La difficoltà maggiore è l’armonizzazione tra i vari paesi, e i primi problemi sorgono nel definire i tirocini. I momenti di attività lavorativa in corso di formazione sono diversi: curricolari, extracurricolari, professionali. In Italia, per gli studenti degli istituti superiori, sono previsti periodi di lavoro in azienda, come l’alternanza scuola-lavoro e i percorsi di Istruzione e Formazione Professionale (IePF). Pratiche ibride e poco regolamentate messe in discussione dalla comunità studentesca, in protesta dopo la morte del 18enne Lorenzo Perelli e del 16enne Giuseppe Lenoci.
Cosa far rientrare, e cosa non, nella garanzia dell’equa retribuzione e dei diritti correlati (come l’assicurazione e il rispetto della normativa anti infortunistica)? “Io dico che bisogna allargare l’ambito di applicazione anche ai tirocini in costanza dei percorsi di studio – aggiunge Benifei – perché il nostro obiettivo è allargare i diritti e il trattamento che si applica sul posto di lavoro a tutti, anche a chi sta imparando il lavoro sul posto di lavoro, e quindi sta lavorando, mentre si forma o mentre studia”.
Elementi culturali (e non solo) che ostacolano la retribuzione
Ma perché è così difficile far passare l’idea che anche chi si forma abbia diritto a essere pagato? Alla base c’è una combinazione di fattori, anzitutto di ordine culturale. Come evidenzia Benifei “in molti ambienti (soprattutto liberali e conservatori) si pensa che il giovane debba espiare la colpa di non avere competenze o esperienza e che, quindi, debba attraversare una sorta di fase di iniziazione e patire per meritarsi l’entrata nel mercato del lavoro”.

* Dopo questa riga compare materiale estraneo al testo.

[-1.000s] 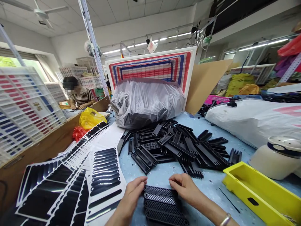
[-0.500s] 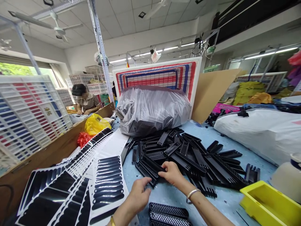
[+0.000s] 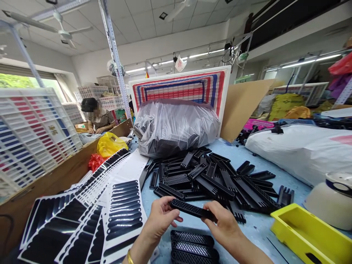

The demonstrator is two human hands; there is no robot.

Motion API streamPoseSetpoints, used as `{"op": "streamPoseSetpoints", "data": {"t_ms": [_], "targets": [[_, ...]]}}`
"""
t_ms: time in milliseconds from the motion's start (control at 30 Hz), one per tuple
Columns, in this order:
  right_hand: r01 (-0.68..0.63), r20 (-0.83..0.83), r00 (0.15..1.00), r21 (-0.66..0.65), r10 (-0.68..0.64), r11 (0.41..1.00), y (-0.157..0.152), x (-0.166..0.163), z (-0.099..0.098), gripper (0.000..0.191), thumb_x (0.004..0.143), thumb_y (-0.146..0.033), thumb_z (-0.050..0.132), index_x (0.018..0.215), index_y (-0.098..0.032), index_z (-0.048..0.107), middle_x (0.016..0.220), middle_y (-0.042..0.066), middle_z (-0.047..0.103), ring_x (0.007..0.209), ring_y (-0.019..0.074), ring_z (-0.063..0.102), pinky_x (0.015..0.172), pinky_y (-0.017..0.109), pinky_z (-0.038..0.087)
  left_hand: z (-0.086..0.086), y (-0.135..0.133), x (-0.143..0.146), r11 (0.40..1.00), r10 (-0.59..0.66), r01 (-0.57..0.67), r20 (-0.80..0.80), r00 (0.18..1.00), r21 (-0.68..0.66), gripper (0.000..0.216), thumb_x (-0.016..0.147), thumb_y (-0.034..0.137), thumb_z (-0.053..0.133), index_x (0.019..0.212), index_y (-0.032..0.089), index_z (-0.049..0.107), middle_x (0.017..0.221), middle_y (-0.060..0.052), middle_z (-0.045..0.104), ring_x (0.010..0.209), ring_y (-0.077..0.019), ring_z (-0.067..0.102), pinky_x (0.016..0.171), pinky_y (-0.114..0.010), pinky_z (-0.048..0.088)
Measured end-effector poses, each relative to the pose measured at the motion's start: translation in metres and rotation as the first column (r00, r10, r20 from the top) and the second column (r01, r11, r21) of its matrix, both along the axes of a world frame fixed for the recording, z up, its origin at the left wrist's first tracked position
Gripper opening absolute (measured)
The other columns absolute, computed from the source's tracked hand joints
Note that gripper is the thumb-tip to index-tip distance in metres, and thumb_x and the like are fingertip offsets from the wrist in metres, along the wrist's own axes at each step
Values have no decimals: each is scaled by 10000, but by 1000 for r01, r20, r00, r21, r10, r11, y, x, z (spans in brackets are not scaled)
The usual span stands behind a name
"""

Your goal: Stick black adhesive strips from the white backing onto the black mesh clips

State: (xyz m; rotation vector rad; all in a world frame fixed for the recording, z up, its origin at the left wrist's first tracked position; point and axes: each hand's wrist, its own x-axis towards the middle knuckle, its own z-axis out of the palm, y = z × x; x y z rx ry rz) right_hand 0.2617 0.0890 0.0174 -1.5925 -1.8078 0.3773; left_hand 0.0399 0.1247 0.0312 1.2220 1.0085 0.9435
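Observation:
Between my two hands, a long black plastic piece with a textured lattice face [image 3: 189, 208] is held up over the table, tilted down to the right. My right hand [image 3: 224, 222] grips its right end. The thumb and index finger of my left hand [image 3: 161, 216] pinch its left end, with the other fingers curled loosely below. Just beneath lies a small row of similar lattice-faced pieces [image 3: 192, 246]. Beyond my hands spreads a heap of black slotted pieces [image 3: 198, 176], some with forked ends.
Sheets of black strip stickers [image 3: 125, 209] fan out at left. A yellow bin [image 3: 308, 231] and a white bottle [image 3: 330, 205] stand at right. Behind the heap sits a grey plastic bag [image 3: 176, 126] against a striped basket [image 3: 224, 99]. Another person [image 3: 97, 117] sits far left.
My right hand has lifted a lattice-faced piece from the heap and brought it nearer. My left hand has moved up and closed on its other end. The view has shifted slightly.

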Motion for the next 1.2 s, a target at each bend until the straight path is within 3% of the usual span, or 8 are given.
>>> {"op": "streamPoseSetpoints", "data": {"t_ms": [100, 200, 367, 500, 600, 733, 967, 1200], "targets": [[-23, -54, 998, -69, 19, 997, 0, -1, -1, 130, 649, -206, 571, 758, -227, 639, 768, 33, 642, 717, 219, 602, 679, 330, 447, 4, -2, -6, 994, -22, 40, -163, 986, 106, 249, 693, 375, 675, 781, 143, 695, 623, 17, 585, 580, -158, 625, 493, -227, 399], [-19, -121, 993, -156, 0, 988, -2, -1, -3, 152, 572, -165, 580, 689, -229, 652, 719, 15, 634, 691, 206, 584, 672, 321, 445, -1, -2, -11, 984, -13, 50, -206, 978, 172, 129, 639, 274, 688, 602, 150, 683, 555, 30, 548, 623, -148, 543, 583, -251, 397], [-12, -257, 965, -229, -48, 973, -5, 1, -4, 130, 598, -246, 622, 716, -220, 669, 719, 13, 657, 655, 189, 595, 617, 300, 470, -17, 3, -19, 996, -32, 40, -103, 994, 79, 259, 555, 246, 730, 779, 119, 765, 623, -2, 638, 624, -156, 557, 597, -265, 412], [-30, -409, 907, -297, -99, 954, 1, 3, -2, 384, 766, -507, 520, 871, -185, 701, 766, 49, 693, 680, 206, 653, 546, 287, 491, -22, 8, -23, 1000, 18, -14, 149, 989, -28, 418, 482, 116, 752, 899, 135, 774, 793, -44, 734, 739, -174, 624, 647, -248, 459], [-63, -475, 872, -347, -117, 936, 11, 0, -6, 419, 694, -556, 562, 742, -165, 703, 617, 38, 659, 528, 186, 600, 437, 271, 422, -23, 10, -19, 999, 27, -15, 246, 969, -49, 417, 464, 32, 674, 852, 148, 775, 808, -35, 750, 769, -168, 638, 679, -236, 476], [-64, -540, 831, -331, -133, 942, 24, -8, -13, 367, 561, -479, 676, 744, -164, 718, 521, -6, 621, 496, 164, 561, 482, 278, 420, -24, 12, -8, 999, 47, -47, 179, 983, -4, 405, 462, 37, 622, 830, 150, 747, 811, -28, 743, 794, -191, 661, 720, -268, 512], [-137, -607, 792, -292, -72, 947, 33, -10, 5, 377, 602, -444, 738, 832, -146, 737, 749, 55, 740, 732, 220, 682, 698, 336, 536, -19, 26, 1, 998, 36, -41, 93, 995, 56, 400, 485, 24, 575, 843, 166, 686, 806, -4, 727, 833, -183, 677, 810, -274, 514], [-162, -532, 846, -328, -40, 931, 20, -14, -12, 291, 481, -157, 689, 767, -176, 740, 693, 20, 738, 677, 206, 678, 665, 314, 540, -23, 21, -11, 995, -94, 96, -74, 993, 26, 348, 530, 21, 545, 813, 147, 704, 777, -22, 744, 804, -193, 689, 770, -293, 504]]}}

La ragione ufficiale è però economica. L’argomento contrario alla retribuzione dei tirocini si basa sul rischio che i costi da affrontare per enti e aziende diventino insostenibili. Il problema sono, però, le condizioni: un giovane che di fatto lavora, e spesso anche fuori orario e con ritmi pesanti, totalmente gratis. Tutto questo sotto il falso ricatto dell’opportunità di fare esperienza, di cui si ha un bisogno disperato per entrare nel mercato del lavoro.
Esiste, insomma, un gruppo di interesse che rema contro la retribuzione, ma ci sono anche esempi positivi. “Moltissime imprese hanno percorsi di formazione, stage, tirocini, apprendistati di alta qualità e remunerati, indipendentemente dalla dimensione”, dice Benifei.
Esemplare è poi il percorso fatto dentro le istituzioni europee, che ogni anno offrono stage retribuiti ai giovani laureati. Per quanto riguarda il parlamento, prima del 2019 un quarto degli stagisti era pagato meno di 600 Euro al mese, mentre l’8% non riceveva alcun compenso. Grazie alla campagna #Fairinternships, promossa dall’Intergruppo giovani in parlamento, gli stage ora prevedono una retribuzione tra gli 800 e i 1313 Euro mensili. I giovani sono ormai abituati a vederla come un sogno che si avvera. La realtà dei fatti è che è il minimo sindacale.